WHAT IS BEING ASKED:
Count every line in the data below where "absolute" occurs, then state that number and nothing more.

SUPPLIED RECORDS:
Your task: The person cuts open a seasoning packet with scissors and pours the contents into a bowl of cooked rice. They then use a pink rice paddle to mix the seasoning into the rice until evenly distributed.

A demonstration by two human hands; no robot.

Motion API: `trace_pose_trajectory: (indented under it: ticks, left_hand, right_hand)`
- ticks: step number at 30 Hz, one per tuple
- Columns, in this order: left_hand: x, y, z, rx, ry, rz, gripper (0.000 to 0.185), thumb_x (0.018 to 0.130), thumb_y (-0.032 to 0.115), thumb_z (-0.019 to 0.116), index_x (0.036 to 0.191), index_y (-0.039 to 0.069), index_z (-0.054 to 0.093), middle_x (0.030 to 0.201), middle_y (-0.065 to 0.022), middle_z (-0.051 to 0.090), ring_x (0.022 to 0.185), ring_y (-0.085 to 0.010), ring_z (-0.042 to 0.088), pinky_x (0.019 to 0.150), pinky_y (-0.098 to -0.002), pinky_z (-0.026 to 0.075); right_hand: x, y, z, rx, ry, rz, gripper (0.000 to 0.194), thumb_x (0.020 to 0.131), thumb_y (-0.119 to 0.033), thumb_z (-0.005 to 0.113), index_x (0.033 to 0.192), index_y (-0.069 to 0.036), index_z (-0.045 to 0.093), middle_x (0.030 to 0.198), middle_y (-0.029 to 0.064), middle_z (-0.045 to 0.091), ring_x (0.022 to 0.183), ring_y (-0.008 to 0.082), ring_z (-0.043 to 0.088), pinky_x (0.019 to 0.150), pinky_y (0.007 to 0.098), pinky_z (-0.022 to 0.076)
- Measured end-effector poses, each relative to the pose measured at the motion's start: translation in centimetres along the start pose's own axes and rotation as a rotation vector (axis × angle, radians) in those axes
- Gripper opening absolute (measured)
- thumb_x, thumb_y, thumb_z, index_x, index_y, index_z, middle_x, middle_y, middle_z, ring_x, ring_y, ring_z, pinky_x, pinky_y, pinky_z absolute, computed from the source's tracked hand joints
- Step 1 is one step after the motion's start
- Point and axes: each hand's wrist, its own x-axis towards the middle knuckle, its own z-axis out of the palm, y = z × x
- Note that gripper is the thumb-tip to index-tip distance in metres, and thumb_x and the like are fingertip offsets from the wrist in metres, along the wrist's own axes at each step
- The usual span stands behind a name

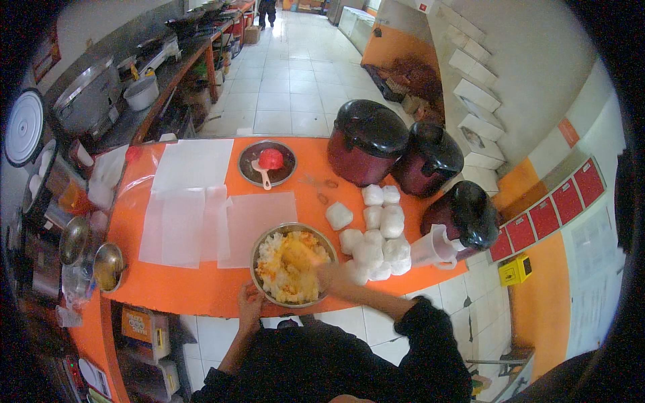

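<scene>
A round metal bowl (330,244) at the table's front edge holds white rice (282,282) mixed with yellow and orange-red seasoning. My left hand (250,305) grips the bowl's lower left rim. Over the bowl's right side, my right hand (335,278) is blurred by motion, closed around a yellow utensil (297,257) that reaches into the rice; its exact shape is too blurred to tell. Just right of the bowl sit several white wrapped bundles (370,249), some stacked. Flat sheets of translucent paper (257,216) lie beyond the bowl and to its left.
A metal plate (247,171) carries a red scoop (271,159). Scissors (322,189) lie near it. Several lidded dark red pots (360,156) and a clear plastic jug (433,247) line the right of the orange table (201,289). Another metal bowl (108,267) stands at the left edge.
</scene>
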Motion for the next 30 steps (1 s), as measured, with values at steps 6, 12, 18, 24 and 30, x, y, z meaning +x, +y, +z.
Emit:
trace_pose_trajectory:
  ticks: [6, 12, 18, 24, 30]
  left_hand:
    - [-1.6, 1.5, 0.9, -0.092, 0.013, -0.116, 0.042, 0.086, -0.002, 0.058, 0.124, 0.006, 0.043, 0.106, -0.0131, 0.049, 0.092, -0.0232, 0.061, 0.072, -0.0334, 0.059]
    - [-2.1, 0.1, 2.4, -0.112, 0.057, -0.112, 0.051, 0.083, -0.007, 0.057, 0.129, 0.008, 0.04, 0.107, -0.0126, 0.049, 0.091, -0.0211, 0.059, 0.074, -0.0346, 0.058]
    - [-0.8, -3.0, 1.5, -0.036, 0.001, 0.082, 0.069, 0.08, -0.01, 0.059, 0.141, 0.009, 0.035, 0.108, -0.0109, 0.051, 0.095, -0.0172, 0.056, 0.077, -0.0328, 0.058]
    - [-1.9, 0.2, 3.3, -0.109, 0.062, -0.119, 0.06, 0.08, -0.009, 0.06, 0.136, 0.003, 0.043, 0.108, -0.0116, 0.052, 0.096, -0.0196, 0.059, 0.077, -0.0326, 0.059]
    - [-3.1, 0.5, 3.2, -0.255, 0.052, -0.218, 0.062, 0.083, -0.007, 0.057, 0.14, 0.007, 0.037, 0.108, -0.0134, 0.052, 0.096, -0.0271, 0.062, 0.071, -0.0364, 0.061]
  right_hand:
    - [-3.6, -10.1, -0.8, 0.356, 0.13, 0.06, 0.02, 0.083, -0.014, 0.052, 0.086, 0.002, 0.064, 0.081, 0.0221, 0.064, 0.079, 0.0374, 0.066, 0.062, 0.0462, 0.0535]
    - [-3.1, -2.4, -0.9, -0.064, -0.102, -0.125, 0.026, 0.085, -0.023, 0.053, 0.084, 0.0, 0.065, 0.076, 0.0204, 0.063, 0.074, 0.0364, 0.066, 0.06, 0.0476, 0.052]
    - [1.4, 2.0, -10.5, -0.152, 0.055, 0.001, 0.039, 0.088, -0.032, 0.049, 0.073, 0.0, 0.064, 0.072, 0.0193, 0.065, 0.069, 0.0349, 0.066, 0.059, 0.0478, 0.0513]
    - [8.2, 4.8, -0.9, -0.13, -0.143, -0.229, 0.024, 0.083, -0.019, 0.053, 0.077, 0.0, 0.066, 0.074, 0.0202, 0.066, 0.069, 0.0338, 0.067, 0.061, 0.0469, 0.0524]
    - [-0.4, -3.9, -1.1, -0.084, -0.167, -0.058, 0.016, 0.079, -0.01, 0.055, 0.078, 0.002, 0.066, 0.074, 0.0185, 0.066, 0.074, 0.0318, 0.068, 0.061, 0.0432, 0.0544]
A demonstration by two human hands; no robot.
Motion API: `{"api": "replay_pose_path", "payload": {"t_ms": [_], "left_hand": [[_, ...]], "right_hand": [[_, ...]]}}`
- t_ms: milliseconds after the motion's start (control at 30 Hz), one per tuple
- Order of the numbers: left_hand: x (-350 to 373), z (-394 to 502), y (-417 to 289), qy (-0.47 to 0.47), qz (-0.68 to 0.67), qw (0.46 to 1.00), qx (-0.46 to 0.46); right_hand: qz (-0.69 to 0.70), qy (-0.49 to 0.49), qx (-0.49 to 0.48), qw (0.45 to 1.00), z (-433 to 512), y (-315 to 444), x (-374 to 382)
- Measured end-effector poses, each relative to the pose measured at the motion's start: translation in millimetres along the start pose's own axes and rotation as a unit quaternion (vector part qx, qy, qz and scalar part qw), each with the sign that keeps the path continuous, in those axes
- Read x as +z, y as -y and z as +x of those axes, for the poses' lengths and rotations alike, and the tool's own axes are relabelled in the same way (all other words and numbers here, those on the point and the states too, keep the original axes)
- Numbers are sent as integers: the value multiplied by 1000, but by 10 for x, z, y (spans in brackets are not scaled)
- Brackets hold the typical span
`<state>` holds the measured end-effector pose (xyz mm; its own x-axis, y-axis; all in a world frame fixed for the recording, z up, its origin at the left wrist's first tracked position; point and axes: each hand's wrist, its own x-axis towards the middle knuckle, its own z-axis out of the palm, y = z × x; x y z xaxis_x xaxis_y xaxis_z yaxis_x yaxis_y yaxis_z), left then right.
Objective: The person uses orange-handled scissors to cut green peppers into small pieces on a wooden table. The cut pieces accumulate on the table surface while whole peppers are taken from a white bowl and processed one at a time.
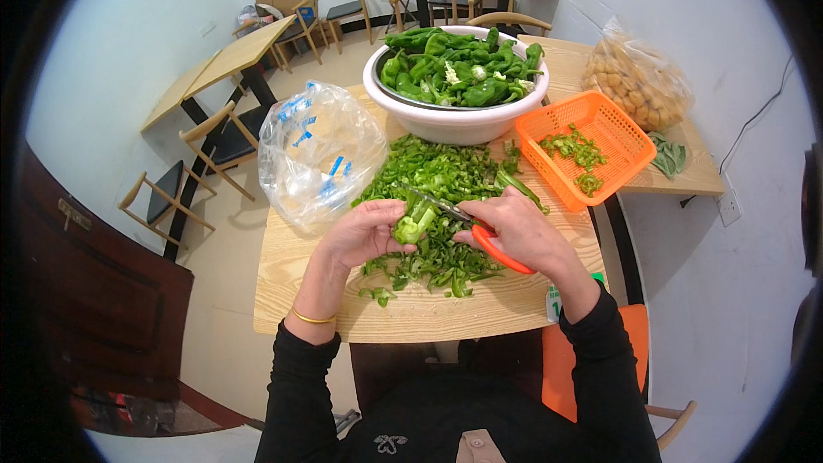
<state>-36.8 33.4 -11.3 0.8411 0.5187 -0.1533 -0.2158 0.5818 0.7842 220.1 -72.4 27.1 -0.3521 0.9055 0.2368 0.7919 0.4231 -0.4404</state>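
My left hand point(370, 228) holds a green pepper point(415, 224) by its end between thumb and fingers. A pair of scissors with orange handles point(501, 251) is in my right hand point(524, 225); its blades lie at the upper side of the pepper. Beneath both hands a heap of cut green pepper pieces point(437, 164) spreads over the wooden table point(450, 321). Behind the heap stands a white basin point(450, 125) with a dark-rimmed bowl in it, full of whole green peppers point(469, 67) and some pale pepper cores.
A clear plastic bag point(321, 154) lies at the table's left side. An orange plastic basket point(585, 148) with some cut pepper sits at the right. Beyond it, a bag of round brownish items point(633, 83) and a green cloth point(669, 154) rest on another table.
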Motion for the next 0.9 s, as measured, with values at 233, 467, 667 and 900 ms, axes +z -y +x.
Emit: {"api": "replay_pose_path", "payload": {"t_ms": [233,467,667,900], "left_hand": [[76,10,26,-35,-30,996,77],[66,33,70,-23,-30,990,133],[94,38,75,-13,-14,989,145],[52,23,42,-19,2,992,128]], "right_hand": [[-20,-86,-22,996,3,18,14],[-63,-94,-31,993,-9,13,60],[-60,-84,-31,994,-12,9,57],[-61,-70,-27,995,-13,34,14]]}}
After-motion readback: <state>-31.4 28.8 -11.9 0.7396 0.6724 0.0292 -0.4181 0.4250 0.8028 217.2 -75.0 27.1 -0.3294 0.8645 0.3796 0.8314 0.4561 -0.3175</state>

EXERCISE RESPONSE:
2